2.      Pengawasan pengarahan, dan bimbingan orang yang dewasa adalah melekat dalam masa balita yang panjang atau keharusan ketergantungan yang khusus pada spesis manusia.
3.      Oleh karena kemampuan untuk mendisiplin diri harus menjadi tujuan pendidikan, maka menegakkan disiplin adalah suatu cara yang diperlukan untuk mencapai tujuan tersebut.
4.      Esensialime menawarkan sebuah teori yang kokoh, kuat tentang pendidikan , sedangkan sekolah-sekolah pesaingnya (progresivisme) memberikan sebuah teori yang lemah.[3]
Peran Guru dan peran siswa
Guru atau pendidik berperan sebagai mediator atau jembatan antara dunia masyarakat atau orang dewasa dengan dunia anak. Guru harus disiapkan sedemikian rupa agar secara teknis mampu melaksanakan perannya sebagai pengarah proses belajar. Adapun secara moral guru haruslah orang terdidik yang dapat dipercaya. Dengan denikian inisiatif dalam pendidikan ditekankan pada guru, bukan pada peserta didik.

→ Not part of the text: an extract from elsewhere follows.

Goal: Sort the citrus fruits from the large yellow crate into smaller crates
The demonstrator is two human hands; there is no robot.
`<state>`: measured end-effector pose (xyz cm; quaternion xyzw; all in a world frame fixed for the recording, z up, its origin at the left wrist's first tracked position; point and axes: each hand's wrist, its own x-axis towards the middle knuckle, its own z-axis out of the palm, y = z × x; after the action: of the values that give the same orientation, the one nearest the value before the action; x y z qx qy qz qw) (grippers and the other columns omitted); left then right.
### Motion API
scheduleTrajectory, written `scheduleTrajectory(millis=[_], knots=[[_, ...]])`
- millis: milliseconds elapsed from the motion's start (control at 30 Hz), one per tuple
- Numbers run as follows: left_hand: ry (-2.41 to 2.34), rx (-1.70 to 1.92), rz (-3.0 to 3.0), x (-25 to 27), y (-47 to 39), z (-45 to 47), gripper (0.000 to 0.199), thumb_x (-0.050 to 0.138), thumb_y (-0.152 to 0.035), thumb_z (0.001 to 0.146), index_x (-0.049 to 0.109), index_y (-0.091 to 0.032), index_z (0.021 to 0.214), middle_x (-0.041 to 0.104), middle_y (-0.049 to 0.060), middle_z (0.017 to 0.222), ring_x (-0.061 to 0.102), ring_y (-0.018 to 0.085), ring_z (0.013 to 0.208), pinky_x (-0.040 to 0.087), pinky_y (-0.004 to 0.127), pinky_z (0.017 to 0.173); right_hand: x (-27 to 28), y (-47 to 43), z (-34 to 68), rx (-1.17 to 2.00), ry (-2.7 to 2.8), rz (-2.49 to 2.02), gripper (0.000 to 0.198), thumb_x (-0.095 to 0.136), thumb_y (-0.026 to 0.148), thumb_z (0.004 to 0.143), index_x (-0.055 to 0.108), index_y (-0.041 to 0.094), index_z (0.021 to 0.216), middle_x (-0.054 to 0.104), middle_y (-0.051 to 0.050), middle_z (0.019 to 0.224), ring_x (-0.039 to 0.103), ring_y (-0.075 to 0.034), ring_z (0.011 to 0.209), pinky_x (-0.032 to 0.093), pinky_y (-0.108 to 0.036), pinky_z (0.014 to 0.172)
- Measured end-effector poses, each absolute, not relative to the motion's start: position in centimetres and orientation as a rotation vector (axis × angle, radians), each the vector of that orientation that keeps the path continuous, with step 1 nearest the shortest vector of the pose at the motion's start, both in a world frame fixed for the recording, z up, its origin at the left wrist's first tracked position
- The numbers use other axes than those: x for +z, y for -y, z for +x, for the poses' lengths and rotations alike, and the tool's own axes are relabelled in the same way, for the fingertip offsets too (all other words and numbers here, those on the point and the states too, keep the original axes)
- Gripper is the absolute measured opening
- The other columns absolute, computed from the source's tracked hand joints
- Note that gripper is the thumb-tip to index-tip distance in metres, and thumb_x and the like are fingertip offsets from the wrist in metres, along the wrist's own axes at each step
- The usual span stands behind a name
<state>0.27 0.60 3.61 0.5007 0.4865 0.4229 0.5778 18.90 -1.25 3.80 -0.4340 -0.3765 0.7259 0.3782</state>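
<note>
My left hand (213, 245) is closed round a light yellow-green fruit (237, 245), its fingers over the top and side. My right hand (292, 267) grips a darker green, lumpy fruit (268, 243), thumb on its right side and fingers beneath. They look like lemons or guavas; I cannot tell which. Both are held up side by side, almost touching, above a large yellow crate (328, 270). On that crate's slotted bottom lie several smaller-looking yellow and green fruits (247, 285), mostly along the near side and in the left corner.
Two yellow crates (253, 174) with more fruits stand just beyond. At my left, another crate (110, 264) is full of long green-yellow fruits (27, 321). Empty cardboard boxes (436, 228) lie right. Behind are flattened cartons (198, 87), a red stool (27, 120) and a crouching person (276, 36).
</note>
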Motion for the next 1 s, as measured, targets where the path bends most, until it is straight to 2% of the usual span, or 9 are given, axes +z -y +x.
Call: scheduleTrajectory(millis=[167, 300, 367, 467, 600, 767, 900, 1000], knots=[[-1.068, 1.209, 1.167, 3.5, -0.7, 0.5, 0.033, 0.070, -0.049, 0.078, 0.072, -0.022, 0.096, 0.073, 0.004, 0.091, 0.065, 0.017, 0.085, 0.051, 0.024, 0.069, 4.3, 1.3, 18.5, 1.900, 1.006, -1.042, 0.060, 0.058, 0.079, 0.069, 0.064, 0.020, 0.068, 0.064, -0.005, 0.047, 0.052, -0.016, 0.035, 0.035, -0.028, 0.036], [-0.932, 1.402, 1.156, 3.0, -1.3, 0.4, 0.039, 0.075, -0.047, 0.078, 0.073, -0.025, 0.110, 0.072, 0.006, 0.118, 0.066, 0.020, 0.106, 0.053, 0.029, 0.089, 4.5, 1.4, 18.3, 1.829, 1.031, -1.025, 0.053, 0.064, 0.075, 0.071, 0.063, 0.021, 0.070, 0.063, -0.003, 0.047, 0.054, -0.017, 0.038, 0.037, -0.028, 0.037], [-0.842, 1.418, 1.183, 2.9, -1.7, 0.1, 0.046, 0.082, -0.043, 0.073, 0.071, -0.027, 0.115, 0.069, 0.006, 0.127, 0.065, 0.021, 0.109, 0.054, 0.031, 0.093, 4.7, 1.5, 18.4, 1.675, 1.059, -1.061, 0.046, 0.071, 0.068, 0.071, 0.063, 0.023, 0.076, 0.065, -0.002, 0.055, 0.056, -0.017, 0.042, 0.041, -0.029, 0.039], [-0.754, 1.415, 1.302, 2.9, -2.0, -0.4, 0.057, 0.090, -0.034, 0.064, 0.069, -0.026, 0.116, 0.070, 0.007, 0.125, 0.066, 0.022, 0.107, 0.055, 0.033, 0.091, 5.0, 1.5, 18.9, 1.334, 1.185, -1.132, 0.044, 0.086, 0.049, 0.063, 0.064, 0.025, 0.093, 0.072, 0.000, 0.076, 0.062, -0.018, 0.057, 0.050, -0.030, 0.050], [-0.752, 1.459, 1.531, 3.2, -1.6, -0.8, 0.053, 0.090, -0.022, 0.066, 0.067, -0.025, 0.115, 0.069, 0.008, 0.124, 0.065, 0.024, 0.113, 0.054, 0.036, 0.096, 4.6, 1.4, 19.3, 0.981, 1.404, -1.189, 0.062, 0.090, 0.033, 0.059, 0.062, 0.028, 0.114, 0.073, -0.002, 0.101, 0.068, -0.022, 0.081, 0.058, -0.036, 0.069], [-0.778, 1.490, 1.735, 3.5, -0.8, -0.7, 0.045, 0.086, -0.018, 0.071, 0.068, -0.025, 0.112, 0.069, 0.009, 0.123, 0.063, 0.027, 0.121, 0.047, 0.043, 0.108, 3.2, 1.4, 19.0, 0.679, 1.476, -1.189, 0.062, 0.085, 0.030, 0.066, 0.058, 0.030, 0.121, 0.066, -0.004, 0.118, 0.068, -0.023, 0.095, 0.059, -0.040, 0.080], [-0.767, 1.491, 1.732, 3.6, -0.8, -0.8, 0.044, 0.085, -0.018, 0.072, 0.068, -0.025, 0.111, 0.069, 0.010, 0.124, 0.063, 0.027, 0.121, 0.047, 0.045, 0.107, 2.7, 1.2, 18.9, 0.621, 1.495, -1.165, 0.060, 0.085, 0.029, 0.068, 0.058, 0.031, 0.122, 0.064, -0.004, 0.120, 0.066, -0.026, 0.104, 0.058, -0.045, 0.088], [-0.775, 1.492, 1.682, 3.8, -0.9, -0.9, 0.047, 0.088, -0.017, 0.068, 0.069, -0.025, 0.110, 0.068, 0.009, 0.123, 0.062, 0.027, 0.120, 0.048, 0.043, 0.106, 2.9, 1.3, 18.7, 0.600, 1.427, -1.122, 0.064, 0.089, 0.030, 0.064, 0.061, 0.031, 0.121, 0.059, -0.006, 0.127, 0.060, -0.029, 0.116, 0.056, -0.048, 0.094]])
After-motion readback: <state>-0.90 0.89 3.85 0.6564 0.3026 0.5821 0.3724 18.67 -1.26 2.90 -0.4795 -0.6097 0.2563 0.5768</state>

Peran peserta didik adalah belajar, bukuan untuk mengatur pelajaran. Menurut idealisme belajar, yaitu menyesuaikan diri pada kebaikan dan kebenaran seperti yang telah ditetapkan oleh yang absolut. Sedangkan menurut realisme belajar berarti penyesuaian diri terhadap masyarakat dan alam. Belajar berarti menerima dan mengenal dengan sungguh-sungguh nilai-nilai sosial oleh angkatan baru yang timbul untuk ditambah dan dikurangi dan diteruskan kepada angktan berikutnya.[4]
Metode pendidikan
                        Metode pendidikan esensialisme menyarankan agar sekolah-sekolah mempertahankan metode-metode tradisional yang berhubungan dengan disiplin mental. Metode problem solving memang ada manfaatnya, tetapi bukan prosedur yang dapat diterapkan dalam seluruh kegiatan belajar.
Contoh:
orang saat ini lebih suka menggunakan peralatan-peralatan yang mudah dan canggih. Misalnya saja ketika mau bepergian jauh, orang tinggal memilih mau pakai motor, bus, kereta api atau pesawat terbang. Dahulu, orang bepergian jauh menggunakan kuda. Karna, tetap menggunakan konsep. bahwa budaya adalah sebuah proses yang dinamis. Bukan untuk mempertahankan seutuhnya, tetapi untuk mempertahankan nilai-nilai dan hasil karya yang relevan. Termasuk di dalamnya tidak bertentangan dengan nilai-nilai agama.
A.    PERENIALISME
Perenialisme merupakan suatu aliran dalam pendidikan yang lahir pada abad ke 20. Perenialisme lahir dari suatu reaksi terhadap pendidikan progresif perenialis menentang pandangan progresivisme yang menekankan perubahan dan suatu yang baru. Perenialisme memandang situasi dunia dewasa ini penuh kekacauan, ketidakpastian, terutama dalam kehidupan moral, intelektual, dan sosiokultural.[5]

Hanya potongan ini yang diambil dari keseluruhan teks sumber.